Les mineurs de cuivre prévoient une refonte de l’industrie alors que les utilisateurs finaux se précipitent pour sécuriser leur approvisionnement


Les plus grands mineurs de cuivre du monde prévoient une collaboration plus étroite avec les utilisateurs finaux, des constructeurs automobiles aux services publics, bouleversant une chaîne d’approvisionnement jusqu’ici fragmentée alors que les pénuries de ce métal essentiel aux technologies vertes devraient s’aggraver dans les années à venir.

Les dirigeants des principaux groupes miniers voient de plus en plus de signes d’une évolution vers des accords directs avec les fabricants de câbles et d’autres gros acheteurs pour garantir l’approvisionnement du « métal de l’électrification » à un prix abordable.

« En fin de compte, ceux qui utiliseront le cuivre — que ce soit pour les bornes de recharge, le développement du réseau ou les véhicules — commenceront à s’intéresser davantage à la manière dont ils y accèdent », a déclaré Jonathan Price, directeur général de Teck Resources, un producteur canadien de cuivre et de zinc.

« Nous allons commencer à voir davantage d’intérêt pour les liens directs entre les mineurs et les utilisateurs finaux. Nous commençons à en voir et à en entendre davantage à ce sujet. »

L’échec de l’OPA de 39 milliards de livres sterling de BHP sur Anglo American ainsi que la hausse du prix du cuivre à plus de 11 000 dollars la tonne au début de l’année ont mis en lumière les pénuries de cuivre prévues pour la fin de cette décennie. Bien que la demande en énergies renouvelables, en modernisation du réseau et en voitures électriques continue d’augmenter, de nouvelles mines deviennent de plus en plus difficiles à construire.

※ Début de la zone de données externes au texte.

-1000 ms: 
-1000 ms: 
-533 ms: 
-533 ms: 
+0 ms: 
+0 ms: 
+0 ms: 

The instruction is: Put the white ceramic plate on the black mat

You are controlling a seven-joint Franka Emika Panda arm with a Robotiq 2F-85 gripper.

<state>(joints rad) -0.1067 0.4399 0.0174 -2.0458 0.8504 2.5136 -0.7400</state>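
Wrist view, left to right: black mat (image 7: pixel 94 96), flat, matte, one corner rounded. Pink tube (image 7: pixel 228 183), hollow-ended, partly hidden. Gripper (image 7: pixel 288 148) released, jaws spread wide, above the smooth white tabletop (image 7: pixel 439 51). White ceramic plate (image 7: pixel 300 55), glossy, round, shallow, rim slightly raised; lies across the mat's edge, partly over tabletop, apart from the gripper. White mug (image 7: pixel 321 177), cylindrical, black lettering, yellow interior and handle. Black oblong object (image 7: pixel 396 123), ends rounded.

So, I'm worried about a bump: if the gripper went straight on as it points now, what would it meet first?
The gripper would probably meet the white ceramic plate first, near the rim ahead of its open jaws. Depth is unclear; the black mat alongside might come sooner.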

La Bank of America prévoit que l’offre de cuivre sera d’environ 5 millions de tonnes, soit 15 % de moins que la demande, d’ici 2030. La banque prévoit que le déploiement des énergies renouvelables, les dépenses en infrastructures de réseau et les voitures électriques à l’échelle mondiale doubleront la croissance annuelle de la demande de cuivre à 4 % par an, contre sa moyenne historique de 2 %.

Les dirigeants pointent du doigt un cocktail de facteurs qui bloquent la construction de grands projets, notamment la détérioration de la géologie, l’allongement des délais d’obtention des permis et la hausse des coûts due à l’inflation et aux considérations de durabilité. La demande des investisseurs pour des dividendes plutôt que pour la croissance et les prix trop bas du cuivre posent également des problèmes aux sociétés minières.

« C’est de plus en plus difficile », a déclaré Tristan Pascall, directeur général de First Quantum, dont la vaste mine de Panama a été fermée par le gouvernement après des manifestations. « Il n’y a plus de juridiction facile aujourd’hui. On peut dire qu’il ne faut pas aller en Argentine ou en République démocratique du Congo, mais où est-il facile d’aller maintenant ? »

Le débat qui fait rage au sein de l’industrie est de savoir si les sociétés minières doivent se regrouper en « supermajors » ou devenir plus ouvertes aux partenariats pour construire des projets complexes de plusieurs milliards de dollars – deux mesures qui ont un précédent dans l’industrie pétrolière.

Une intégration accrue de la chaîne d’approvisionnement serait une autre option pour répondre aux préoccupations des consommateurs finaux, inquiets des prix plus élevés résultant de la consolidation, et des mineurs de taille moyenne, vulnérables aux rachats par BHP, Glencore, Freeport-McMoRan et Rio Tinto.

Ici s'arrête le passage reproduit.